Jumbo-Visma’s woes have matched those of UAE as each has lost two riders, although that’s in numeric terms, the Dutch team looks stronger. Wout van Aert is worth two riders because he can pull on the plains and on the passes alike. But it does leave Jonas Vingegaard more exposed now because Roglič and Kruijswijk are quality riders, more than mountain gregarios.
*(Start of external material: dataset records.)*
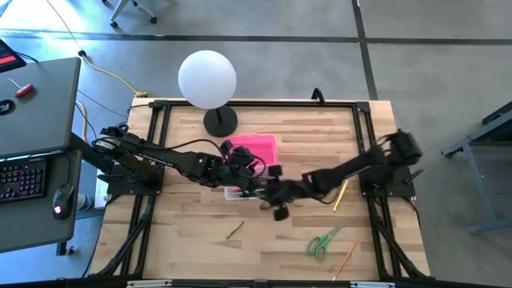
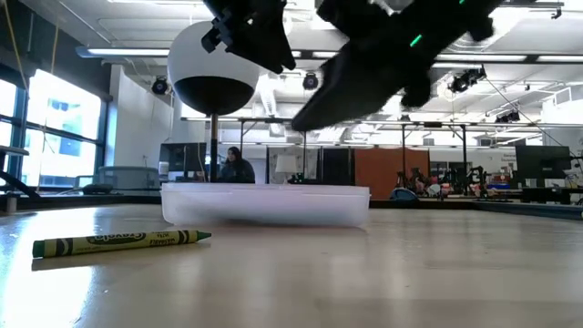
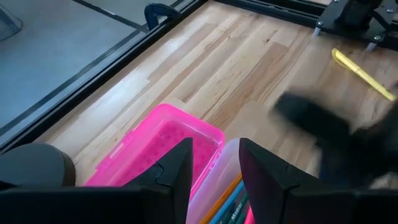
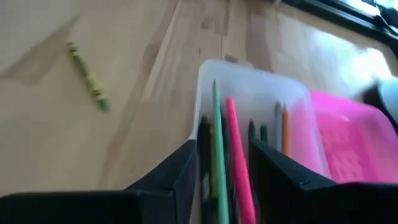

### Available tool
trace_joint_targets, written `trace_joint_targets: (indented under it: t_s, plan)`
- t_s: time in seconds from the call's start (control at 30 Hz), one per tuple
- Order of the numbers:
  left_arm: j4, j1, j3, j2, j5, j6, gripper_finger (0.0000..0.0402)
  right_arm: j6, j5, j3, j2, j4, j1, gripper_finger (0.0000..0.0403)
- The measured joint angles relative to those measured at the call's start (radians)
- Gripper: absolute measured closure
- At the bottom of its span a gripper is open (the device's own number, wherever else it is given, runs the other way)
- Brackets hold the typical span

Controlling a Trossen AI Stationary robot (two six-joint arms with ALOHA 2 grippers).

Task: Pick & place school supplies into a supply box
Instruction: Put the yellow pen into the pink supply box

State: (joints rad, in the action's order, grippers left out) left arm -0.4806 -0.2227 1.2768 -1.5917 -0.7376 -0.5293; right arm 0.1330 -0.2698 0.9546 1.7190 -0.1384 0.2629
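Seen from above, we find both arms meeting near the middle of the wooden tabletop (image 1: 192,248). The supply box (image 1: 240,190), a clear tray with its pink lid (image 1: 258,149) lying open on the side toward the white globe lamp (image 1: 207,78), sits beneath them. The left gripper (image 1: 250,170) hangs over the box at the seam between tray and lid; in its wrist view we see its jaws parted by a narrow gap with nothing between them, the pink lid and the tray's rim lying below. The right gripper (image 1: 276,200) hovers at the tray's other end. In its wrist view we see its jaws standing apart and empty directly above the tray, whose contents lie side by side: a green pencil (image 4: 217,143), a pink-red pen (image 4: 238,155), an orange pencil (image 4: 285,127) and darker ones beside them.

Other supplies lie outside the box. A green crayon (image 1: 234,231) rests on the bare wood nearer the front edge, well apart from the tray; in the low view we see it lying flat in front of the tray. A yellow pencil (image 1: 340,195) lies beside the right arm, green-handled scissors (image 1: 322,242) lie toward the front right, and another orange pencil (image 1: 346,258) lies just beyond them. In the low view, a person (image 2: 237,167) is visible in the room behind the table.
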Motion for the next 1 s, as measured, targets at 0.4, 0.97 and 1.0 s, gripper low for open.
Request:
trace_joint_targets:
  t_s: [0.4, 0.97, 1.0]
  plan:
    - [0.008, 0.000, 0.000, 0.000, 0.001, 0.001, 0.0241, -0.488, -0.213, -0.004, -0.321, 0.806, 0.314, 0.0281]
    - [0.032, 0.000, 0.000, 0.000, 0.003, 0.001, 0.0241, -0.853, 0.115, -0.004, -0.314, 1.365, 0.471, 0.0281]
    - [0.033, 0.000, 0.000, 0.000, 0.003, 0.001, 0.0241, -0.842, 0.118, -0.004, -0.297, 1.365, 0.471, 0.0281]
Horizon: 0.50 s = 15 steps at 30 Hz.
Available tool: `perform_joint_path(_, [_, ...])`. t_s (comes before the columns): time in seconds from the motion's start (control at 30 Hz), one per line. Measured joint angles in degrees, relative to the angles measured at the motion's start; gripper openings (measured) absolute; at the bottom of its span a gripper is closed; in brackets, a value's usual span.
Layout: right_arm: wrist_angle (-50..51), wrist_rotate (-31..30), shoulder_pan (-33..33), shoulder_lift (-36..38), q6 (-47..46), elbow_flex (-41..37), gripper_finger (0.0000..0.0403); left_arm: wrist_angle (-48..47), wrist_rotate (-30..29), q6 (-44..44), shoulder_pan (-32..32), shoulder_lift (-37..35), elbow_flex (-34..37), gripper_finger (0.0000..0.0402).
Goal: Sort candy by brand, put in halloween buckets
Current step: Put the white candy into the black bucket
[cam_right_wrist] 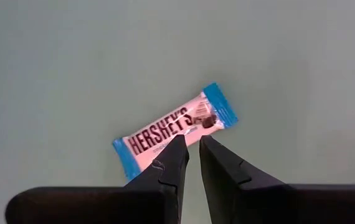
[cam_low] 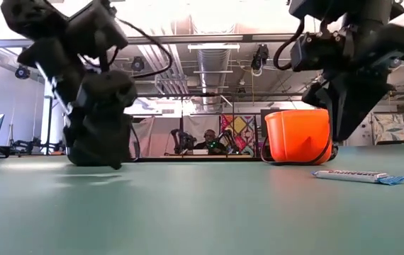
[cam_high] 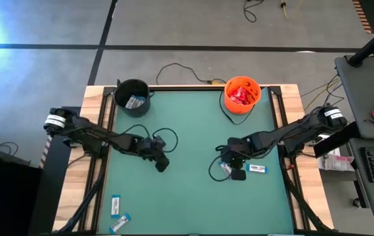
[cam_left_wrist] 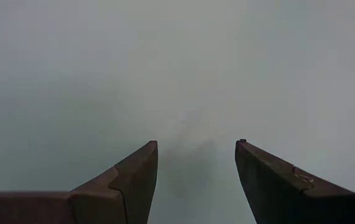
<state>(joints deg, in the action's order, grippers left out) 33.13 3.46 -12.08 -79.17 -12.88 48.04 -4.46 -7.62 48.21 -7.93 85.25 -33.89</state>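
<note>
A white-and-blue candy bar lies flat on the green mat, just beyond my right gripper. That gripper is shut, empty, and hangs above the bar. My left gripper is open and low over bare mat at centre left, with nothing between its fingers. The black bucket at the far left holds a white-and-blue bar. The orange bucket at the far right holds red packets.
Two more white-and-blue bars lie near the table's front left corner. Cables loop over the mat beside both arms and in front of the orange bucket. Bare mat stretches between the arms and toward the near edge.
</note>
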Motion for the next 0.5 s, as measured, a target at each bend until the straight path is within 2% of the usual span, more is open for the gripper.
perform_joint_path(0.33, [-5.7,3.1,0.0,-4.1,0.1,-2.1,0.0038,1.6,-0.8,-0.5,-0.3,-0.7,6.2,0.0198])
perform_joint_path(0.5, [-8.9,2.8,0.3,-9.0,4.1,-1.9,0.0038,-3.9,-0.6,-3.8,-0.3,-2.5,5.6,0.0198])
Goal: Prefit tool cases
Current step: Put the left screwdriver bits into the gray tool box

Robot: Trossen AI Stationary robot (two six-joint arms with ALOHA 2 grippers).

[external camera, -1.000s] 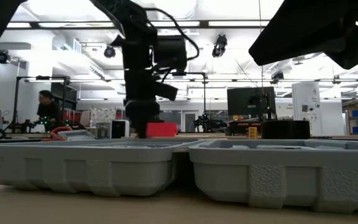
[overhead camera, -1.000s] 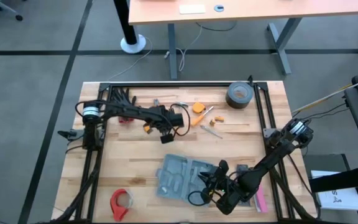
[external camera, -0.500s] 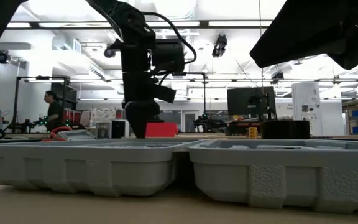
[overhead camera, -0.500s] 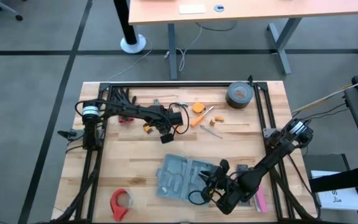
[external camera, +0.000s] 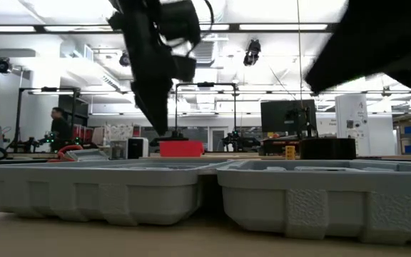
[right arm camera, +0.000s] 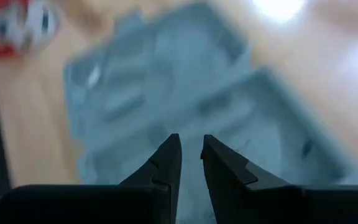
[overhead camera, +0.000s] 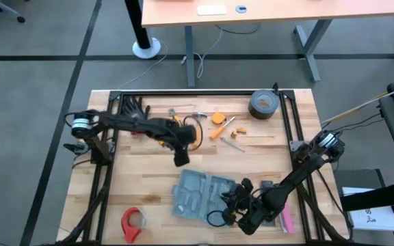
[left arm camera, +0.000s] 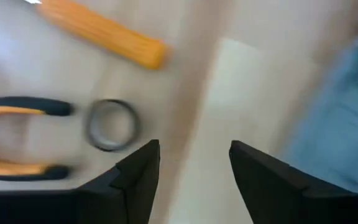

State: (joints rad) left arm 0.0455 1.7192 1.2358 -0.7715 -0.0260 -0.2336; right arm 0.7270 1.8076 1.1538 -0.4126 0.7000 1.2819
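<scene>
One tool case (overhead camera: 202,194) laid open and flat on the near part of the bench (overhead camera: 149,171), both grey halves up, presumably so the moulded slots can take tools from above. Right gripper (right arm camera: 190,163) poised low over the case's right half, narrowed to a slim gap with nothing between the fingers, likely readied for a small item or a nudge. Left gripper (left arm camera: 193,163) hanging above bare wood between the tool scatter and the case, spread wide and empty; seen past it a metal ring (left arm camera: 110,124), an orange handle (left arm camera: 107,32) and a pair of pliers (left arm camera: 17,138), apparently just behind the spot worked. Count: one case, two arms, one grey tape roll (overhead camera: 263,104) at the far edge, one red tape dispenser (overhead camera: 133,222) near the front, one pink bar (overhead camera: 287,219). Small tools too blurred for an exact tally, perhaps half a dozen.
</scene>
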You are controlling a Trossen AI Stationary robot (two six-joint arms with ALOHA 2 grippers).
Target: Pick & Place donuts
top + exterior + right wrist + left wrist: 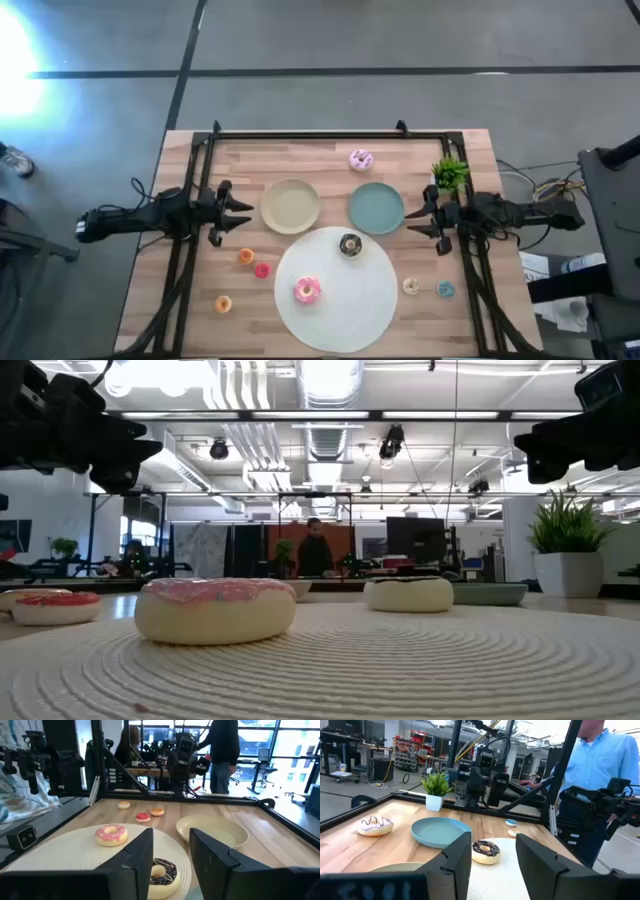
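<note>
Left gripper (pixel 243 213): left surface edge, fingers (pixel 455 865) apart, empty.
Right gripper (pixel 415 215): right edge, fingers (pixel 140 855) apart, empty.
Bright pink ring donut (pixel 307 290): on white round mat (pixel 350 310).

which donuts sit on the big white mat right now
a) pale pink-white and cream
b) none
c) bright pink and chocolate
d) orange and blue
c, the high view shows the bright pink donut and the chocolate donut on the white mat, the others lying on bare wood.
</note>
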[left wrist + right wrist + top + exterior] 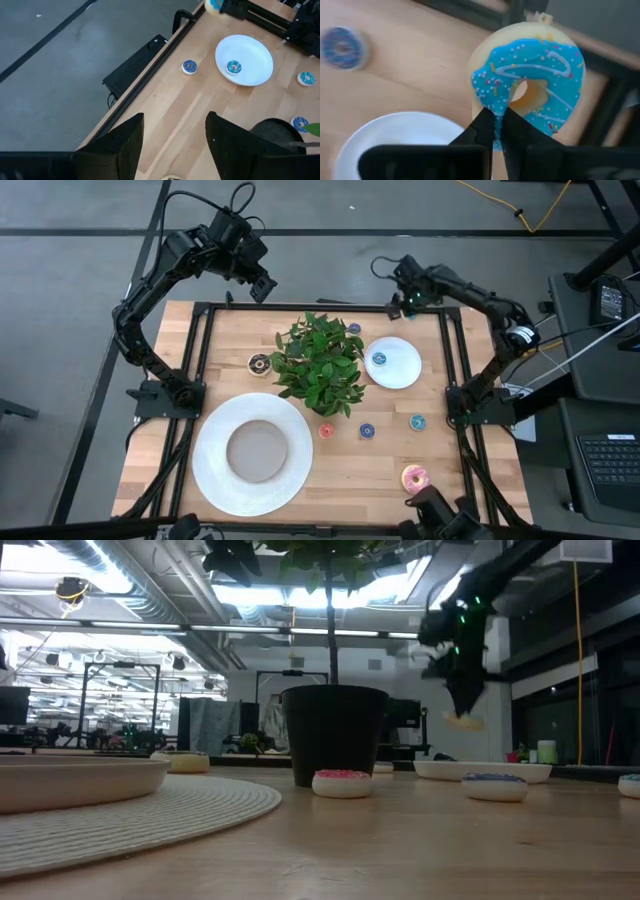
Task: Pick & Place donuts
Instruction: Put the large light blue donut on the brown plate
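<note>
While it hangs in the air at the table's far right corner, the large ring-shaped toy donut with light-blue frosting and sprinkles (pixel 527 82) is pinched by its rim between the right gripper (pixel 499 122)'s two dark fingers, which are closed tight on the frosted edge. An edge grip of this kind leaves the ring dangling face-on to the wrist camera, probably so that it can be dropped flat once released. Just beside and below it lies the small round white plate (pixel 400 370), which already holds one tiny blue-frosted donut (pixel 379 359); judging by that, the plate is the likely target and the carried donut is near its drop point.

Other task pieces rest on the light wooden tabletop (pixel 370 465): a tiny dark-blue donut (pixel 354 329) near the far edge, a tiny blue one (pixel 367 431) and a tiny teal one (pixel 417 422) in front of the small plate, a tiny red one (pixel 326 430) at the foot of the leafy green potted plant (pixel 320 363), a chocolate-brown donut (pixel 259 363) left of the plant, and a pink-frosted donut (pixel 414 477) near the front right edge. They lie well apart, so each can be approached without crowding.

A large white woven-rim plate (pixel 215 470) sits at front left, with nothing visible on it.

The left gripper (pixel 174 145) waits above the far left corner of the table, its fingers spread apart and holding nothing, clear of the right arm's path.
</note>
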`<action>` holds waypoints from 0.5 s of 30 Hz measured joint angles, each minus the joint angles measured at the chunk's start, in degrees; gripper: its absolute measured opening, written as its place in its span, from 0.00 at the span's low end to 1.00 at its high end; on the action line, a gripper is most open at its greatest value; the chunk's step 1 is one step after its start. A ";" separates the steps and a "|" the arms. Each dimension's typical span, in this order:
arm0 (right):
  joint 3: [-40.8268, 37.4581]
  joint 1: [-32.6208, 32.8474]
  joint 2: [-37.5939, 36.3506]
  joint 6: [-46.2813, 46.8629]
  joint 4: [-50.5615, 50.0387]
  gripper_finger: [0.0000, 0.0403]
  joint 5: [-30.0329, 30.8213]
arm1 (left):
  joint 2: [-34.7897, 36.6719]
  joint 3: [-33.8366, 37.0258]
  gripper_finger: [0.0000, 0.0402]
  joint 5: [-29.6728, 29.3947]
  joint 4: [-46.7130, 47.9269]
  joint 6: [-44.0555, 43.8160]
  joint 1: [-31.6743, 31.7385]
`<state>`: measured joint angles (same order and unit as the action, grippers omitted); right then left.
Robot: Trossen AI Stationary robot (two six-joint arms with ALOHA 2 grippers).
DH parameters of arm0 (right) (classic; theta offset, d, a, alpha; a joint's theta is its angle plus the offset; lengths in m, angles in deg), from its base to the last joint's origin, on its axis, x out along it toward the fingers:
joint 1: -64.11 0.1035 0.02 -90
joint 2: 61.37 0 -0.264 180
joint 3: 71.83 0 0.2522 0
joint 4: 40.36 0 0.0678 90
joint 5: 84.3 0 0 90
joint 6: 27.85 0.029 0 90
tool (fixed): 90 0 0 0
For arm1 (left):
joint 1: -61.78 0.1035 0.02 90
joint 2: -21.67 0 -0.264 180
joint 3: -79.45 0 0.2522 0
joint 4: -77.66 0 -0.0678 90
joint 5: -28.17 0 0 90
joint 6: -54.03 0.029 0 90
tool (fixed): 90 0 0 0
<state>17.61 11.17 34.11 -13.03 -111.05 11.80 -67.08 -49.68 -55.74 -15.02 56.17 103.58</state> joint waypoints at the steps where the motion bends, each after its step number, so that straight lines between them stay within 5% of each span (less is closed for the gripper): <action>1: 2.70 0.35 0.00 -0.72 -2.14 0.05 0.08 | 0.00 0.00 0.51 0.00 0.00 0.14 0.00; 15: 40.24 6.18 -0.04 -11.18 -29.19 0.05 0.34 | 0.00 -0.01 0.51 -0.02 -0.11 1.70 -0.01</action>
<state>57.85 17.35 34.07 -24.21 -140.24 12.14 -67.08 -49.70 -55.76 -15.13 57.86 103.57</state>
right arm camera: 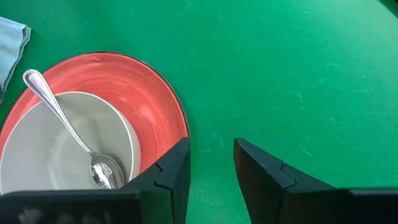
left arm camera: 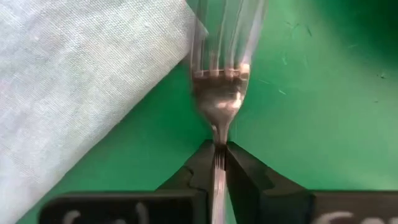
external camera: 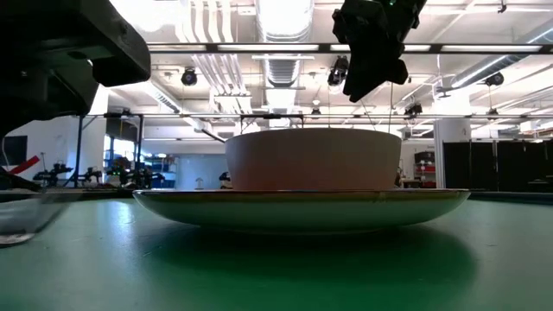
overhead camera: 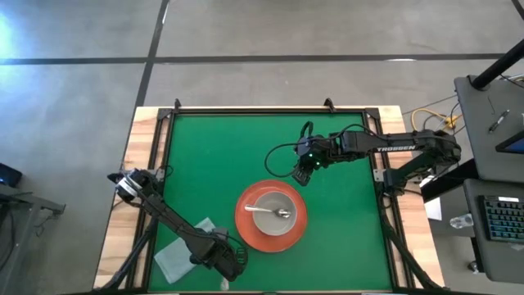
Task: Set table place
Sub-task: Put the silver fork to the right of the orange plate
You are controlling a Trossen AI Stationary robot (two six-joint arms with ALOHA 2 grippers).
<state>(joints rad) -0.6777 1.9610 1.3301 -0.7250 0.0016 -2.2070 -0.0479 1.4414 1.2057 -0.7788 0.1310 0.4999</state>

Vingegaard and Pogačar look inseparable. At least they did until the Col du Granon of course. Jumbo-Visma’s attacks dismantled the UAE team but arguably Pogačar’s undoing was a lack of energy which is why he lost so much time, it’s like he’s 5-10W short of Vingegaard, this was a “lights out” moment, he cracked. Obviously the attacks put him in trouble and emptied the tank but the point is it’ll have take something similar to dislodge Vingegaard who leads by over two minutes and his handy for the final time trial. Still there’s a frisson in the air as the Dane is untested, he could sore from his crash to Carcassonne and Pogačar knows a thing or two about sacking Jumbo-Visma’s Tour dreams.
Ineos look content to have Geraint Thomas diesel to third place, a solid result. He’s only 21 seconds behind Pogačar but looks likely to lose more time if the lead duo trade attacks but his position and time trial ability means he’s a safe podium pick, although we did use to worry about Thomas and consistency over three weeks, but he’s riding very steady. Adam Yates is in an interesting position but will he be used for any risky moves, or just be kept in reserve?
For Pogačar and Thomas alike, we should think what they and their sponsors want. Thomas you sense might like another podium at the Tour more than Pogačar while the Slovenian might be prepared to gamble more. For both sponsors though, securing a podium finish is a big result, the kind of think they can have as the first slide in their year end Powerpoint presentation but at the same time it’s also a meagre result. DSM or Groupama-FDJ would crave a podium in Paris but for Ineos or UAE it’ll be part satisfying, part consolation. Do they gamble for more?
Romain Bardet, Nairo Quintana, Louis Meintjes and David Gaudu are all high on GC but it’s looking very hard for them to move up. Even if one or more of them could improbably take a big chunk of time in the Pyrenees they’d surely lose this back the long Rocamadour time trial.
Wout van Aert is well clear in the points competition, he’s on 378 points ahead of second placed… Tadej Pogačar on 182 points and Jasper Philipsen on on 176. It’s still mathematically possible for Pogačar to win the green jersey but if he wins every stage from here to Paris and van Aert doesn’t score once then he’ll take a four point lead in the competition. In other words, Wout van Aert just needs to reach Paris.
The mountains competition hasn’t caught fire yet. Simon Geschke leads but will have his work cut out to infiltrate more breakaways and take maximum points with six first category climbs (10 points for first) and two HC climbs (20 points) to come. Louis Meintjes is second but doesn’t have much of a kick. So the competition is open to others and they’ll take comfort from the relative weakness of UAE and Jumbo-Visma who’ll find it harder to control the race all day and mow down the moves.
Another other business? That’s the odd thing, there’s not been much news today. There’s usually a team presentation about a new sponsor, or gossip about transfer moves but there’s not much of that. The B&B Hotels team have been rumoured to be lining up a new sponsor that’ll give them funding comparable to a World Tour team like Cofidis, and there’s talk of a women’s team. The team’s given promising Italian sprinter/finisseur Luca Mozzato a new long term contract which is a hint of something but others say the potential sponsor has yet to have its board sign off the deal. It’s coming to late to move up to the World Tour but a bigger budget means more riders and with a few stars they could be a “must have” team for the next few years, that’ll be their method.
Lastly it’s going to be hot in the Pyrenees, it often is. But the area looks to be spared the various weather warnings that are in issue in other parts of France, where some places have recorded record high temperatures. Just not where the Tour is going. There’s the outside chance of rain, a thunderstorm too.